Targeted Interventions Lead to Quality Improvement in Year 2 of an Artificial Intelligence-Based Diabetic Retinopathy Detection Program in Northern California.

作者信息

Chen Karen M, Zhao Cindy S, Knapp Austen, Dow Eliot, Phadke Anuradha, Tan Marilyn, Desai Kaniksha, Or Christopher, Mahajan Vinit, Do Diana V, Mruthyunjaya Prithvi, Leng Theodore, Myung David

机构信息

Byers Eye Institute at Stanford, Stanford University School of Medicine, Palo Alto, California 94303.

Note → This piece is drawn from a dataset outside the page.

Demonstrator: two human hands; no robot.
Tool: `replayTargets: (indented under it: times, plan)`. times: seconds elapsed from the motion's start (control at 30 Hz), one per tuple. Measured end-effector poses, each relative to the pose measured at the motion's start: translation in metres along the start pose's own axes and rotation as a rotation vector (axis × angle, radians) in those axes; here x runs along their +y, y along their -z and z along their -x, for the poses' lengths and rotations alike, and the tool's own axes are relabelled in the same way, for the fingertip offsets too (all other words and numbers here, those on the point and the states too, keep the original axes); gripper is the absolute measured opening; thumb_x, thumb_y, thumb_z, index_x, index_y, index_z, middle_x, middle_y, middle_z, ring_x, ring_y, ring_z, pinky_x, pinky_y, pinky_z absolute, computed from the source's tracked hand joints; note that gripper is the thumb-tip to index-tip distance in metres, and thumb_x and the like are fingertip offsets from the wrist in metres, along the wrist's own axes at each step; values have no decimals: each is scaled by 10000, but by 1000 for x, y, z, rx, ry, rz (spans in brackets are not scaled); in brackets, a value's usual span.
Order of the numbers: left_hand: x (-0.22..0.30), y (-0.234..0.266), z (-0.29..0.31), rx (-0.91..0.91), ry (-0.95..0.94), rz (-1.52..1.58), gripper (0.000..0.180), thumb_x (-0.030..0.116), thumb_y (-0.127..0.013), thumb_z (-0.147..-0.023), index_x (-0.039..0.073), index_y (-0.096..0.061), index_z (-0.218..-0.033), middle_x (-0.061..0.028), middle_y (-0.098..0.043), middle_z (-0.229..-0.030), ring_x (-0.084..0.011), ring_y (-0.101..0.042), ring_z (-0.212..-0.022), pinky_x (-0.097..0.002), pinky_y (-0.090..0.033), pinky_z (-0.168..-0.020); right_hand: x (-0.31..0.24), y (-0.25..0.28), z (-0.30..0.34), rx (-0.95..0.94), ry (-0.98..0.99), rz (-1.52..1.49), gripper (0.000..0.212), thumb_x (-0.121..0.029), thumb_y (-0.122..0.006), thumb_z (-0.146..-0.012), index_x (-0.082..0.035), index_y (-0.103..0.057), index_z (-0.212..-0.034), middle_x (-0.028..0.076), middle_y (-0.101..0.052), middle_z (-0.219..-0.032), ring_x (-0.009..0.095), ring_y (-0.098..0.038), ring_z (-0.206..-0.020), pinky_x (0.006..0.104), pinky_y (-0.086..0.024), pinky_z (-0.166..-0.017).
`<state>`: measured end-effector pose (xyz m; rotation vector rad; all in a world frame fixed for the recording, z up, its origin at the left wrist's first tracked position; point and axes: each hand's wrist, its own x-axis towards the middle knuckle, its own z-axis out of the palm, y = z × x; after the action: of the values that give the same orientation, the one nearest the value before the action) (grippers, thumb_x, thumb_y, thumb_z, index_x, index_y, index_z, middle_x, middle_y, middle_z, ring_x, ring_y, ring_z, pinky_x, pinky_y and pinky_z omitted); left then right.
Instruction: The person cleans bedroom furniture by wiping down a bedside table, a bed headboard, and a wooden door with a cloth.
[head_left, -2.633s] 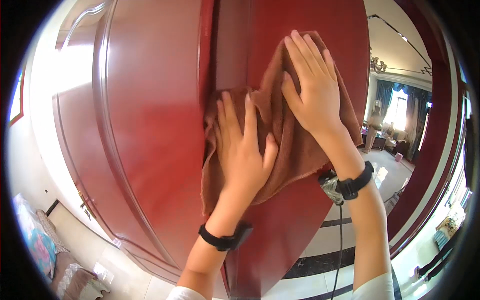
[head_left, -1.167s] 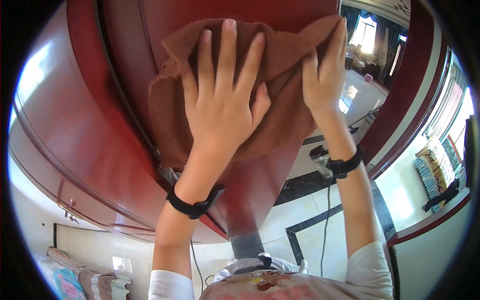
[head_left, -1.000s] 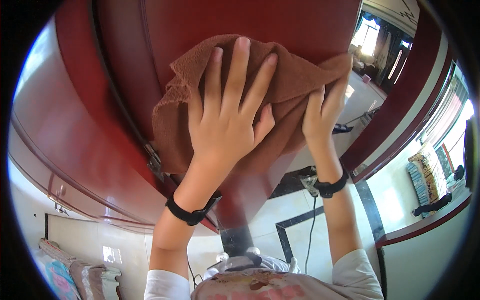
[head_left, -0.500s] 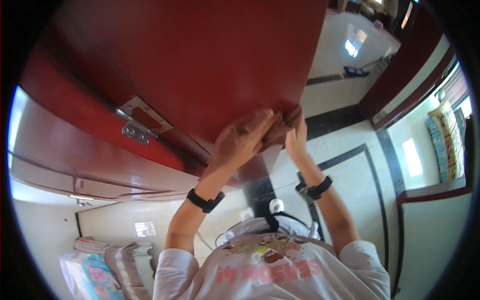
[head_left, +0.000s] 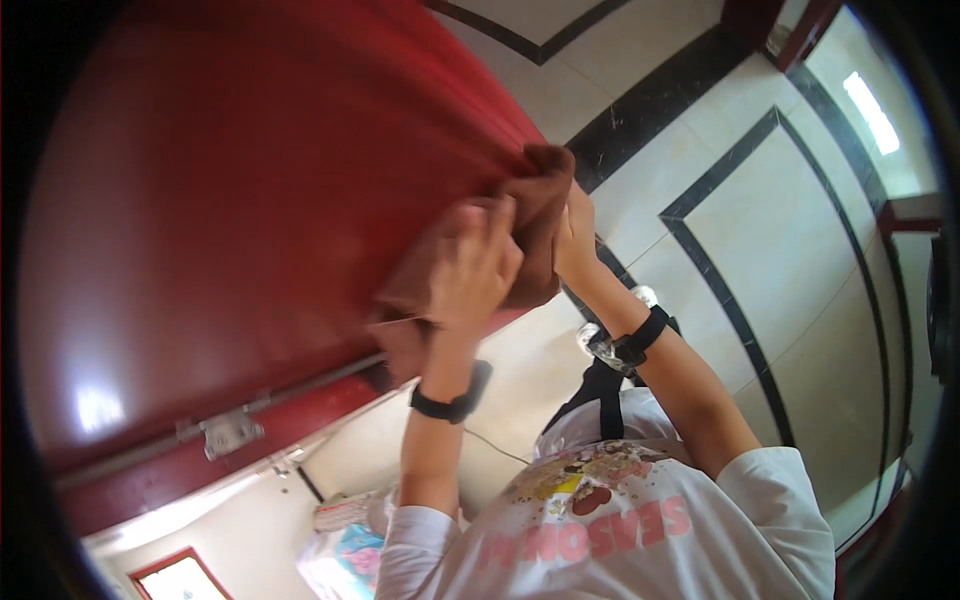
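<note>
A brown cloth (head_left: 537,225) lies bunched against the face and free edge of a red door (head_left: 250,200). My right hand (head_left: 573,235) is closed on the cloth at the door's edge, its fingers partly hidden behind the folds. Farther in on the panel, my left hand (head_left: 475,265) rests on the cloth, pressing it to the door. Its fingers look stretched out and apart, though motion smears them. One flap of cloth hangs below the left wrist. Each wrist wears a black band.
Near the lower left, a metal hinge (head_left: 232,432) joins the door to its red frame. Pale floor tiles (head_left: 800,230) with black border strips spread to the right. Beyond the frame lies folded bedding (head_left: 345,545). A white shoe (head_left: 643,296) shows by my right forearm.
The door fills more of the left side, and my view has turned. My left hand has shifted on the cloth, with its fingers more apart. My right hand stays at the door's edge.
</note>
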<state>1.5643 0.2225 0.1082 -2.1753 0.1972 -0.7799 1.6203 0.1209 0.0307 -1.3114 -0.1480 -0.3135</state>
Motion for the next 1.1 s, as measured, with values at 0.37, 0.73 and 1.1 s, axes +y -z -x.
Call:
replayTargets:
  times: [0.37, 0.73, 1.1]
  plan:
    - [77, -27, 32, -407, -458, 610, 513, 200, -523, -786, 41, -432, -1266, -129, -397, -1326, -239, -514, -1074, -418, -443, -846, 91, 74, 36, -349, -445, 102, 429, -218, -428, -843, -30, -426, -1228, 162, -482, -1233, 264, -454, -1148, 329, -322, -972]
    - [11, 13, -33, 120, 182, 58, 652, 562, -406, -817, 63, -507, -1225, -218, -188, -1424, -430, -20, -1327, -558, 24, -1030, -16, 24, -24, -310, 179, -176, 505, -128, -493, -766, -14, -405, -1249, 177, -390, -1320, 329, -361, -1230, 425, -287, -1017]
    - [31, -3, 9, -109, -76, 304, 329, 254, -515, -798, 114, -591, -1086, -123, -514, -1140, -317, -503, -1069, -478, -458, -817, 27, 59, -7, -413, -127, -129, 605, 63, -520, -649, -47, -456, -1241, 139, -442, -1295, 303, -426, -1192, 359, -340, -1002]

Retinal Consultants Medical Group, Sacramento, CA, USA, 95825.

出版信息

Retina. 2025 Apr 30. doi: 10.1097/IAE.0000000000004499.

Abstract

PURPOSE

This study evaluates the second-year outcomes of an AI-based diabetic retinopathy (DR) detection program (Stanford Teleophthalmology Autonomous Testing and Universal Screening (STATUS)) implemented in primary care and endocrinology clinics in Northern California. We focused on assessing improvements following implementation of an intervention-based framework to increase AI system gradability and patient encounters.

METHODS

A retrospective analysis was conducted involving diabetic patients aged 18 years and older with no prior DR diagnosis or examination in the past year. These patients presented for routine DR screening in primary care or endocrinology clinics. In its second year, the STATUS program expanded to additional sites and introduced an intervention-based framework, including targeted training protocols, to enhance screening accuracy and efficiency. Our study measured AI system gradability and tracked patient encounters over Year 2.

RESULTS

The AI system's gradability increased from 62.3% in Year 1 to 71.2% in Year 2, comparable to non-mydriatic gradability rates observed in clinical trials. Patient encounters increased by 21.9%, indicating expanded reach and improved accessibility. Interventions, including enhanced training protocols and camera utilization reports, effectively improved screening efficiency.

CONCLUSION

The second-year outcomes of the STATUS AI-based DR screening program demonstrate significant improvements in image gradability by the AI system as well as in patient encounter numbers. These findings highlight the potential of interventional methods to continually improve the outcomes of AI-based screening programs and offer a scalable solution to the growing burden of diabetic retinopathy. The success of STATUS supports further integration and expansion of AI-based screening in clinical practice for early detection and management of DR, improving patient outcomes.

摘要

目的

本研究评估了在北加利福尼亚州的初级保健和内分泌诊所实施的基于人工智能的糖尿病视网膜病变(DR)检测项目(斯坦福远程眼科自主检测与通用筛查(STATUS))的第二年成果。我们重点评估了在实施基于干预的框架以提高人工智能系统的可分级性和患者就诊量之后的改善情况。

方法

进行了一项回顾性分析,纳入了年龄在18岁及以上、过去一年未曾被诊断或检查出患有DR的糖尿病患者。这些患者在初级保健或内分泌诊所进行常规DR筛查。在第二年,STATUS项目扩展到了更多地点,并引入了基于干预的框架,包括针对性的培训方案,以提高筛查的准确性和效率。我们的研究测量了人工智能系统的可分级性,并跟踪了第二年的患者就诊量。

结果

人工智能系统的可分级性从第一年的62.3%提高到了第二年的71.2%,与临床试验中观察到的非散瞳可分级率相当。患者就诊量增加了21.9%,表明覆盖面扩大且可及性提高。包括强化培训方案和摄像头使用报告在内的干预措施有效地提高了筛查效率。

结论

基于STATUS人工智能的DR筛查项目的第二年成果表明,人工智能系统在图像可分级性以及患者就诊数量方面都有显著改善。这些发现凸显了干预方法在持续改善基于人工智能的筛查项目成果方面的潜力,并为日益加重的糖尿病视网膜病变负担提供了一种可扩展的解决方案。STATUS的成功支持了在临床实践中进一步整合和扩展基于人工智能的筛查,以早期检测和管理DR,改善患者预后。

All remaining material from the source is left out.